Copy the listing out in full. Keep every word as it is.

- **Supplied data**:
——
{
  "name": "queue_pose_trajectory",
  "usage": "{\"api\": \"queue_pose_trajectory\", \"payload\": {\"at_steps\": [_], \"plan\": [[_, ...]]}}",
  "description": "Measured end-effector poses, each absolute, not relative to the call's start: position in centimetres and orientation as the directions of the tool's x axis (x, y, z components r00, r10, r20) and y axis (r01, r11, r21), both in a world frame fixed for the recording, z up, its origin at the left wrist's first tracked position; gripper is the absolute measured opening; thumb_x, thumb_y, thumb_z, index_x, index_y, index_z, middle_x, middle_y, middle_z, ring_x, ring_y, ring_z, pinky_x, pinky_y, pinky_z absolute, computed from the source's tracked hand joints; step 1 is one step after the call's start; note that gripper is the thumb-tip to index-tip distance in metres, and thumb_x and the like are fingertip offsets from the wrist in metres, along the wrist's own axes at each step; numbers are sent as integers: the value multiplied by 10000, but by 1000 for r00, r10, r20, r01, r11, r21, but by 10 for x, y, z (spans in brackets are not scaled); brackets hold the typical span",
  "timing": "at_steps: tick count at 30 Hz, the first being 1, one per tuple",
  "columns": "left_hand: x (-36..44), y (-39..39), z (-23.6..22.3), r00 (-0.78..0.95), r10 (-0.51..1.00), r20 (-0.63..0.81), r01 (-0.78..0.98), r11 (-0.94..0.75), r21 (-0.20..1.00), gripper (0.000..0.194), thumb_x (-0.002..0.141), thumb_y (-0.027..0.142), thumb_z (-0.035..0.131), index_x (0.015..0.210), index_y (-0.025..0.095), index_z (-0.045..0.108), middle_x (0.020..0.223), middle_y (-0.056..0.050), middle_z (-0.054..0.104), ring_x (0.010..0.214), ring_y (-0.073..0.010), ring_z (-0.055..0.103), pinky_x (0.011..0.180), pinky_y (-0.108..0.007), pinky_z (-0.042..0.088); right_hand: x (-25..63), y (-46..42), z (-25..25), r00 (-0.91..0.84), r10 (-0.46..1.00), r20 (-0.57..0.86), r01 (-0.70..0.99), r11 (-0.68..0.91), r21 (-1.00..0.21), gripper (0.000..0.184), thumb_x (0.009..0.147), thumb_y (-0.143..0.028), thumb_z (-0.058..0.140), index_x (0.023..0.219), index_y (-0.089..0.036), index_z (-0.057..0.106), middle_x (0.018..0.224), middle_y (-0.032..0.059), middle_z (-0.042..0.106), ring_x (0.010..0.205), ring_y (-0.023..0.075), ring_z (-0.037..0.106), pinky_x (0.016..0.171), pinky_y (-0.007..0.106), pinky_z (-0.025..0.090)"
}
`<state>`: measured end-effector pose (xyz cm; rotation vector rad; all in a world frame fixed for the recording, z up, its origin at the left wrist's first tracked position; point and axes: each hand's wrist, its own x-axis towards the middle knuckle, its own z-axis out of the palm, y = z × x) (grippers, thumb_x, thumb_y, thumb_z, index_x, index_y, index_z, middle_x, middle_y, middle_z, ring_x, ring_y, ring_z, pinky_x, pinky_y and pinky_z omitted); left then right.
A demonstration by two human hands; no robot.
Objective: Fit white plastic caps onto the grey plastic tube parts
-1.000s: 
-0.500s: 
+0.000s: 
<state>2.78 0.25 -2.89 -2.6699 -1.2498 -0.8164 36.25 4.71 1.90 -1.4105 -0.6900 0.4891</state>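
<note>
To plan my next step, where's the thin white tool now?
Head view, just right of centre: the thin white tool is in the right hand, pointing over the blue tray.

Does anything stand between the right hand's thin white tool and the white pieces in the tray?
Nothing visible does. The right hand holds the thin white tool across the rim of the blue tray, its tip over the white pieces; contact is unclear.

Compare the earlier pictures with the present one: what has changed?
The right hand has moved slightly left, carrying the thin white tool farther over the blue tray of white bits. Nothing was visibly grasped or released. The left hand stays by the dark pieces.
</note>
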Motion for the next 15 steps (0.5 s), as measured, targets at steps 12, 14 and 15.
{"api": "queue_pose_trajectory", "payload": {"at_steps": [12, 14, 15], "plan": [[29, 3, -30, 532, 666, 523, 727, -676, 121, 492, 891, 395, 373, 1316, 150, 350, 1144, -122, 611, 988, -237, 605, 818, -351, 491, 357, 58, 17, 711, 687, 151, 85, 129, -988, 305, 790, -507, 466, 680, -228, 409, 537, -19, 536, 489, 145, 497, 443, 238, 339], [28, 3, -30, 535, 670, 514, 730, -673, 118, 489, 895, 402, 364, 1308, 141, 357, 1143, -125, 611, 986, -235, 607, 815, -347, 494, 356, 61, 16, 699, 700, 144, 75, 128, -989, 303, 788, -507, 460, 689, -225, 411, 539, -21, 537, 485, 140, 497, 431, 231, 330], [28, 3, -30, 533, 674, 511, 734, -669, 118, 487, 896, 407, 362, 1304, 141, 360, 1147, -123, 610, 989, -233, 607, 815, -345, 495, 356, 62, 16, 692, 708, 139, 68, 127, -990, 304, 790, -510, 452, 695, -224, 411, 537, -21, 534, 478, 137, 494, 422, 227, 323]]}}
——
- **Result below**:
{
  "name": "queue_pose_trajectory",
  "usage": "{\"api\": \"queue_pose_trajectory\", \"payload\": {\"at_steps\": [_], \"plan\": [[_, ...]]}}",
  "description": "Measured end-effector poses, each absolute, not relative to the call's start: position in centimetres and orientation as the directions of the tool's x axis (x, y, z components r00, r10, r20) and y axis (r01, r11, r21), both in a world frame fixed for the recording, z up, its origin at the left wrist's first tracked position; gripper is the absolute measured opening; thumb_x, thumb_y, thumb_z, index_x, index_y, index_z, middle_x, middle_y, middle_z, ring_x, ring_y, ring_z, pinky_x, pinky_y, pinky_z absolute, computed from the source's tracked hand joints; step 1 is one step after the call's start; note that gripper is the thumb-tip to index-tip distance in metres, and thumb_x and the like are fingertip offsets from the wrist in metres, along the wrist's own axes at each step; numbers are sent as integers: the value multiplied by 10000, but by 1000 for r00, r10, r20, r01, r11, r21, but by 10 for x, y, z (spans in brackets are not scaled); brackets hold the typical span",
  "timing": "at_steps: tick count at 30 Hz, the first being 1, one per tuple",
  "columns": "left_hand: x (-36..44), y (-39..39), z (-23.6..22.3), r00 (-0.78..0.95), r10 (-0.51..1.00), r20 (-0.63..0.81), r01 (-0.78..0.98), r11 (-0.94..0.75), r21 (-0.20..1.00), gripper (0.000..0.194), thumb_x (-0.002..0.141), thumb_y (-0.027..0.142), thumb_z (-0.035..0.131), index_x (0.015..0.210), index_y (-0.025..0.095), index_z (-0.045..0.108), middle_x (0.020..0.223), middle_y (-0.056..0.050), middle_z (-0.054..0.104), ring_x (0.010..0.214), ring_y (-0.073..0.010), ring_z (-0.055..0.103), pinky_x (0.011..0.180), pinky_y (-0.108..0.007), pinky_z (-0.042..0.088); right_hand: x (-25..63), y (-46..42), z (-25..25), r00 (-0.91..0.84), r10 (-0.46..1.00), r20 (-0.57..0.86), r01 (-0.70..0.99), r11 (-0.68..0.91), r21 (-1.00..0.21), gripper (0.000..0.184), thumb_x (0.009..0.147), thumb_y (-0.143..0.028), thumb_z (-0.058..0.140), index_x (0.023..0.219), index_y (-0.089..0.036), index_z (-0.057..0.106), middle_x (0.018..0.224), middle_y (-0.032..0.059), middle_z (-0.042..0.106), ring_x (0.010..0.205), ring_y (-0.023..0.075), ring_z (-0.037..0.106), pinky_x (0.016..0.171), pinky_y (-0.007..0.106), pinky_z (-0.025..0.090)"
}
`<state>`: measured end-effector pose (xyz cm; rotation vector rad; all in a world frame fixed for the recording, z up, its origin at the left wrist's first tracked position; point and axes: each hand's wrist, its own x-axis towards the middle knuckle, its own z-axis out of the palm, y = z × x) (grippers, thumb_x, thumb_y, thumb_z, index_x, index_y, index_z, middle_x, middle_y, middle_z, ring_x, ring_y, ring_z, pinky_x, pinky_y and pinky_z omitted); left then right.
A demonstration by two human hands; no robot.
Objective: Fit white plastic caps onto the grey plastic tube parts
-1.000s: 
-0.500s: 
+0.000s: 
<state>2.78 0.25 -2.89 -2.6699 -1.2498 -0.8164 36.25 4.71 1.90 -1.4105 -0.6900 0.4891</state>
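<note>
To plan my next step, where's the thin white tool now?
Head view, just right of centre: the thin white tool is in the right hand, pointing over the blue tray.

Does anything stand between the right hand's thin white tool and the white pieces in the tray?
Nothing visible does. The right hand holds the thin white tool across the rim of the blue tray, its tip over the white pieces; contact is unclear.

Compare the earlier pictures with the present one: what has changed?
The right hand has moved slightly left, carrying the thin white tool farther over the blue tray of white bits. Nothing was visibly grasped or released. The left hand stays by the dark pieces.
</note>
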Motion for the next 15 steps (0.5 s), as measured, targets at steps 12, 14 and 15.
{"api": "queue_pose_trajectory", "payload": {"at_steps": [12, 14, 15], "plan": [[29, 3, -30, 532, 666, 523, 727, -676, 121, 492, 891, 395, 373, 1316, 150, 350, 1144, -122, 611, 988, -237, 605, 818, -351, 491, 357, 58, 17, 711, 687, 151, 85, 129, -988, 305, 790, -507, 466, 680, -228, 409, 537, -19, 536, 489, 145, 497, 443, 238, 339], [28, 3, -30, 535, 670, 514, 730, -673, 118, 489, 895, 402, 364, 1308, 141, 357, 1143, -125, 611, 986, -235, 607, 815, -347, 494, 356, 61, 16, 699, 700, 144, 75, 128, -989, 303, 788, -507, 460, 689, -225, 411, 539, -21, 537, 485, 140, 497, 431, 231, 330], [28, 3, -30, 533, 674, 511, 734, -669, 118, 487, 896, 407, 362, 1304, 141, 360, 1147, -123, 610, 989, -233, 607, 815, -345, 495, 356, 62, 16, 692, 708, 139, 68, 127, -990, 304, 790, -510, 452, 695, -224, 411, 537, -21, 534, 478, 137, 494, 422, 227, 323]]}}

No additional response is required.